▶ Task
Apart from the pictures, print the data below exactly as given.

▶ Information supplied
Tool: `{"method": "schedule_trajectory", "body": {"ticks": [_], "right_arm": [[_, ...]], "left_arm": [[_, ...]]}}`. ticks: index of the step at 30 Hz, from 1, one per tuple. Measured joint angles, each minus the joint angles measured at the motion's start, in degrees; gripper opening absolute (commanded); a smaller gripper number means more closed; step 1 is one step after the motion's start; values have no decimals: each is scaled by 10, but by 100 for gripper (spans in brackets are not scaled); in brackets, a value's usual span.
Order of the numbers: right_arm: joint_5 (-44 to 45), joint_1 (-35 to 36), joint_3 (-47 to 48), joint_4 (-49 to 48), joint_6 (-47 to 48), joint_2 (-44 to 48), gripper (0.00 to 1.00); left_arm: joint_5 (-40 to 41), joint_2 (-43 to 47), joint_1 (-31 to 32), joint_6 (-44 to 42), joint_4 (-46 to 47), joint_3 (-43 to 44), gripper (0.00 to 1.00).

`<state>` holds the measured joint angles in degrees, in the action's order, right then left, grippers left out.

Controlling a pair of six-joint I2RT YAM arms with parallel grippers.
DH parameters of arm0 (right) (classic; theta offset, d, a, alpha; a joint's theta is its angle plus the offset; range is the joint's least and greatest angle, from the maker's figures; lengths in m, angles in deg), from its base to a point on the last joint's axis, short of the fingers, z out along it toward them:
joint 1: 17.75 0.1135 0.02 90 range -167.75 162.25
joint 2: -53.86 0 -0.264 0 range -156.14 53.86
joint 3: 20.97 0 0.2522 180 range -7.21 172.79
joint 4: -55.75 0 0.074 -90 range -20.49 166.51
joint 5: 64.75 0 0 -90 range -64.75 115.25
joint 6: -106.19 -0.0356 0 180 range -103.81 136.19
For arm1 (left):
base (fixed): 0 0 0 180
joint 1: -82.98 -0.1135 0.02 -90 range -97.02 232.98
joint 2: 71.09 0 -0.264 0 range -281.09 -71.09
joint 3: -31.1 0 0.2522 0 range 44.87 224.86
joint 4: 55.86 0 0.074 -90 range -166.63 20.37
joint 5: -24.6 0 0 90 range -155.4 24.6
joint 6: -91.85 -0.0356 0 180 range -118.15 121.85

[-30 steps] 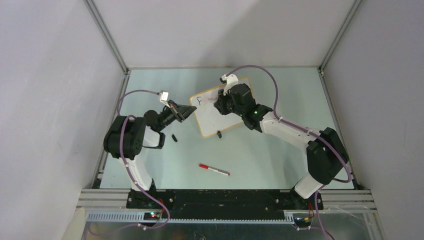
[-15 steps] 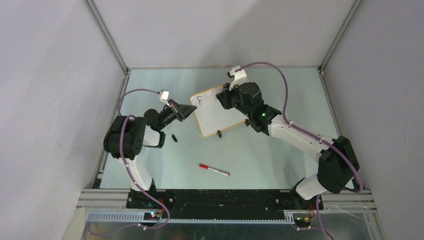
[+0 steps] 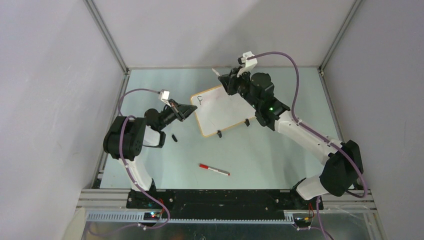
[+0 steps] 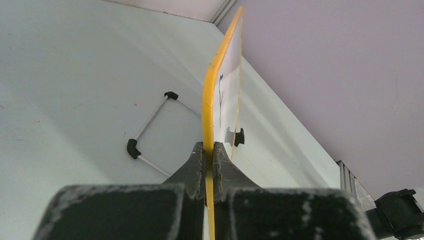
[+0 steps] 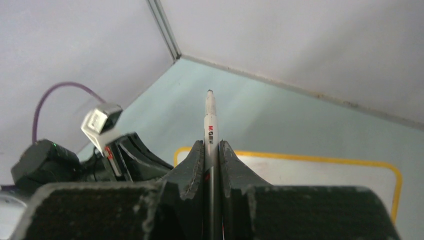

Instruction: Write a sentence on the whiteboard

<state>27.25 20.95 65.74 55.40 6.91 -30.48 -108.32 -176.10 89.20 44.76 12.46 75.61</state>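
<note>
Since a second ago the right gripper (image 3: 226,80) has swung up off the writing face and now hangs just past the board's 12 o'clock edge, while the board and the other arm have stayed put.

Of the sentence (image 3: 199,99), only a single black letter shows, thin-stroked, in the 10 o'clock corner of the whiteboard (image 3: 225,112). The rest of the glossy face is blank. The whiteboard sits mid-table, at 12 o'clock from the arm bases, with its two black clip feet along the 6 o'clock edge.

At the 9 o'clock edge the left gripper (image 4: 207,150) is clamped tight on the orange frame, bracing it. The right gripper is closed around a marker (image 5: 210,131), whose tip points away toward 12 o'clock and is clear of the surface.

Further out on the table (image 3: 280,145), a small black cap (image 3: 174,137) lies at 8 o'clock from the board and a spare pen (image 3: 214,170) with a red end lies at 6 o'clock.

The writing step looks barely begun, caught in a pen lift. The next move probably calls for bringing the tip back down just to the 3 o'clock side of the letter. It needs light pressure and a firm hold from the left.
</note>
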Motion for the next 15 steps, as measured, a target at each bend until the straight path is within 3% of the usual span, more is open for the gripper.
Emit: {"method": "schedule_trajectory", "body": {"ticks": [5,15], "right_arm": [[-22,-16,-47,12,-11,13,0],[-43,-12,-55,40,-17,10,0]], "left_arm": [[3,0,3,0,0,0,0],[19,16,16,-25,-30,2,0]]}}
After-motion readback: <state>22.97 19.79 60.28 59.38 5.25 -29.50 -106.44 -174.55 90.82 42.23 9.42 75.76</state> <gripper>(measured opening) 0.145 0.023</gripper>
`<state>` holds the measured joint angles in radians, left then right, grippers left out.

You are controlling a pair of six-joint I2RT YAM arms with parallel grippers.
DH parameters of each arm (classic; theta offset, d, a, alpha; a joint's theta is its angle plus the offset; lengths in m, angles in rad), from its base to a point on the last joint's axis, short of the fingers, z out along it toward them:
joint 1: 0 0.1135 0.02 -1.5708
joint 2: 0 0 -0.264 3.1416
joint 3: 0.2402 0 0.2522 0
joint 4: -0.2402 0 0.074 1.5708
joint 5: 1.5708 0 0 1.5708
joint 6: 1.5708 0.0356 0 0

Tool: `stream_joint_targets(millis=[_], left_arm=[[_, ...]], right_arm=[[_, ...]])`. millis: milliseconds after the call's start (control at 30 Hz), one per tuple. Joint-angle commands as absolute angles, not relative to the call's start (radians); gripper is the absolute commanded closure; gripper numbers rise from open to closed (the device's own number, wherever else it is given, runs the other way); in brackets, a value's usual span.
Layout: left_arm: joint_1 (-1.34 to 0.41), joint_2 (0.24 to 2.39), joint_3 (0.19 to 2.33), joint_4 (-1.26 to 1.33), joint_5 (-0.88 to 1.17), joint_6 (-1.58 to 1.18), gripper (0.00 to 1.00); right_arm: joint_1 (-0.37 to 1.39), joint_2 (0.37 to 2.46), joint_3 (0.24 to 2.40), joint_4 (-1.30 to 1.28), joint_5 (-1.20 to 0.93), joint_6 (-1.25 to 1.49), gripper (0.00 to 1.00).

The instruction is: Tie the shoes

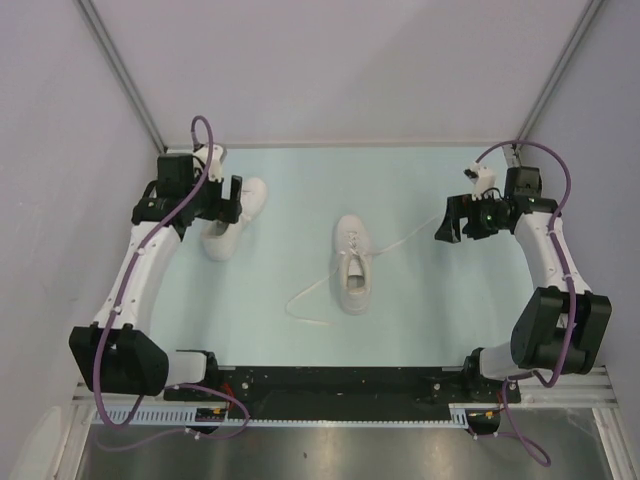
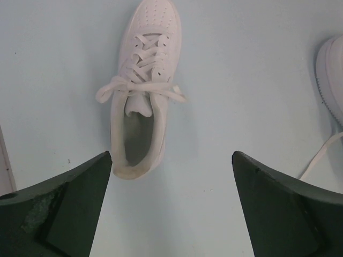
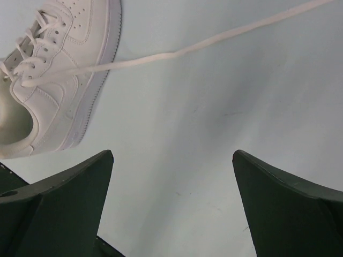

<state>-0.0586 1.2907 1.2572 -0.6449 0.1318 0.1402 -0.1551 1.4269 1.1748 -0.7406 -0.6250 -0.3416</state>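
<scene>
Two white shoes sit on the pale blue table (image 1: 420,330). The left shoe (image 2: 142,80) lies at the far left, right under the left gripper (image 2: 171,209). Its lace looks knotted across the top. That gripper's fingers are wide apart and hold nothing. The middle shoe (image 1: 353,265) sits in the middle of the table. Its loose lace (image 3: 214,39) runs out toward the right gripper (image 3: 171,209) on the right. That gripper's fingers are wide apart too, holding nothing.
</scene>
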Motion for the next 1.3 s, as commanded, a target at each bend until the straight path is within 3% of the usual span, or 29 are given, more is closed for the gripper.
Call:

▶ Your response
Tool: `{"method": "schedule_trajectory", "body": {"ticks": [_], "right_arm": [[_, ...]], "left_arm": [[_, ...]]}}`. ticks: index of the step at 30 Hz, from 1, one per tuple. Measured joint angles, each minus the joint angles measured at the motion's start, in degrees; gripper opening absolute (commanded); a smaller gripper number means more closed; step 1 is one step after the motion's start; values have no decimals: each is scaled by 10, but by 100 for gripper (spans in brackets are not scaled); in brackets, a value's usual span.
Order of the numbers: right_arm: joint_5 (-44 to 45), joint_1 (-35 to 36), joint_3 (-47 to 48), joint_4 (-49 to 48), joint_6 (-47 to 48), joint_2 (-44 to 48), gripper (0.00 to 1.00); left_arm: joint_5 (-40 to 41), joint_2 (-43 to 47), joint_1 (-31 to 32), joint_6 (-44 to 42), joint_4 (-46 to 47), joint_3 (-43 to 44), gripper (0.00 to 1.00).

`<state>` holds the measured joint angles in degrees, in the action's order, right then left, grippers left out.

Controlling a pair of six-joint I2RT YAM arms with parallel grippers.
DH parameters of arm0 (right) (classic; theta offset, d, a, alpha; a joint's theta is its angle plus the offset; range is the joint's least and greatest angle, from the maker's figures; lengths in m, angles in deg), from its base to a point on the last joint's axis, short of the fingers, z out along it toward them:
joint 1: 17.75 0.1135 0.02 90 range -167.75 162.25
joint 2: -53.86 0 -0.264 0 range -156.14 53.86
joint 3: 20.97 0 0.2522 180 range -7.21 172.79
joint 4: -55.75 0 0.074 -90 range -20.49 166.51
joint 5: 64.75 0 0 -90 range -64.75 115.25
joint 6: -106.19 -0.0356 0 180 range -103.81 136.19
For arm1 (left):
base (fixed): 0 0 0 180
joint 1: -82.98 -0.1135 0.02 -90 range -97.02 232.98
joint 2: 71.09 0 -0.264 0 range -281.09 -71.09
joint 3: -31.1 0 0.2522 0 range 44.87 224.86
joint 4: 55.86 0 0.074 -90 range -166.63 20.37
joint 5: -24.6 0 0 90 range -155.4 24.6
joint 6: -91.85 -0.0356 0 180 range -118.15 121.85

[-30 steps] 
[-15 steps] 
[+0 steps] 
[+0 steps] 
[+0 steps] 

Instruction: Write a sentence on the whiteboard

<state>27.25 20.95 65.74 55.40 6.91 -30.48 -108.32 -176.10 89.20 44.76 12.46 75.61</state>
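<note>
Since a second ago the right gripper (image 3: 226,80) has swung up off the writing face and now hangs just past the board's 12 o'clock edge, while the board and the other arm have stayed put.

Of the sentence (image 3: 199,99), only a single black letter shows, thin-stroked, in the 10 o'clock corner of the whiteboard (image 3: 225,112). The rest of the glossy face is blank. The whiteboard sits mid-table, at 12 o'clock from the arm bases, with its two black clip feet along the 6 o'clock edge.

At the 9 o'clock edge the left gripper (image 4: 207,150) is clamped tight on the orange frame, bracing it. The right gripper is closed around a marker (image 5: 210,131), whose tip points away toward 12 o'clock and is clear of the surface.

Further out on the table (image 3: 280,145), a small black cap (image 3: 174,137) lies at 8 o'clock from the board and a spare pen (image 3: 214,170) with a red end lies at 6 o'clock.

The writing step looks barely begun, caught in a pen lift. The next move probably calls for bringing the tip back down just to the 3 o'clock side of the letter. It needs light pressure and a firm hold from the left.
</note>
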Motion for the next 15 steps, as measured, a target at each bend until the straight path is within 3% of the usual span, more is open for the gripper.
Emit: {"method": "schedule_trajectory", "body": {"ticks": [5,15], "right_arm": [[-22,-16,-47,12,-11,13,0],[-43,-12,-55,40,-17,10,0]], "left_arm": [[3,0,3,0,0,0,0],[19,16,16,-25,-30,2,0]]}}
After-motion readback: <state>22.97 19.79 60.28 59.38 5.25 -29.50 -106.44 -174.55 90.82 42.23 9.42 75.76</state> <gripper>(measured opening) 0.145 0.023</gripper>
`<state>` holds the measured joint angles in radians, left then right, grippers left out.

You are controlling a pair of six-joint I2RT YAM arms with parallel grippers.
DH parameters of each arm (classic; theta offset, d, a, alpha; a joint's theta is its angle plus the offset; lengths in m, angles in rad), from its base to a point on the last joint's axis, short of the fingers, z out along it toward them:
joint 1: 0 0.1135 0.02 -1.5708
joint 2: 0 0 -0.264 3.1416
joint 3: 0.2402 0 0.2522 0
joint 4: -0.2402 0 0.074 1.5708
joint 5: 1.5708 0 0 1.5708
joint 6: 1.5708 0.0356 0 0

Tool: `stream_joint_targets(millis=[_], left_arm=[[_, ...]], right_arm=[[_, ...]])`. millis: milliseconds after the call's start (control at 30 Hz), one per tuple. Joint-angle commands as absolute angles, not relative to the call's start (radians); gripper is the absolute commanded closure; gripper numbers rise from open to closed (the device's own number, wherever else it is given, runs the other way); in brackets, a value's usual span.
Layout: left_arm: joint_1 (-1.34 to 0.41), joint_2 (0.24 to 2.39), joint_3 (0.19 to 2.33), joint_4 (-1.26 to 1.33), joint_5 (-0.88 to 1.17), joint_6 (-1.58 to 1.18), gripper (0.00 to 1.00); right_arm: joint_1 (-0.37 to 1.39), joint_2 (0.37 to 2.46), joint_3 (0.24 to 2.40), joint_4 (-1.30 to 1.28), joint_5 (-1.20 to 0.93), joint_6 (-1.25 to 1.49), gripper (0.00 to 1.00).

The instruction is: Tie the shoes


<state>-0.0586 1.2907 1.2572 -0.6449 0.1318 0.1402 -0.1551 1.4269 1.1748 -0.7406 -0.6250 -0.3416</state>
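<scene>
Two white shoes sit on the pale blue table (image 1: 420,330). The left shoe (image 2: 142,80) lies at the far left, right under the left gripper (image 2: 171,209). Its lace looks knotted across the top. That gripper's fingers are wide apart and hold nothing. The middle shoe (image 1: 353,265) sits in the middle of the table. Its loose lace (image 3: 214,39) runs out toward the right gripper (image 3: 171,209) on the right. That gripper's fingers are wide apart too, holding nothing.
</scene>
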Motion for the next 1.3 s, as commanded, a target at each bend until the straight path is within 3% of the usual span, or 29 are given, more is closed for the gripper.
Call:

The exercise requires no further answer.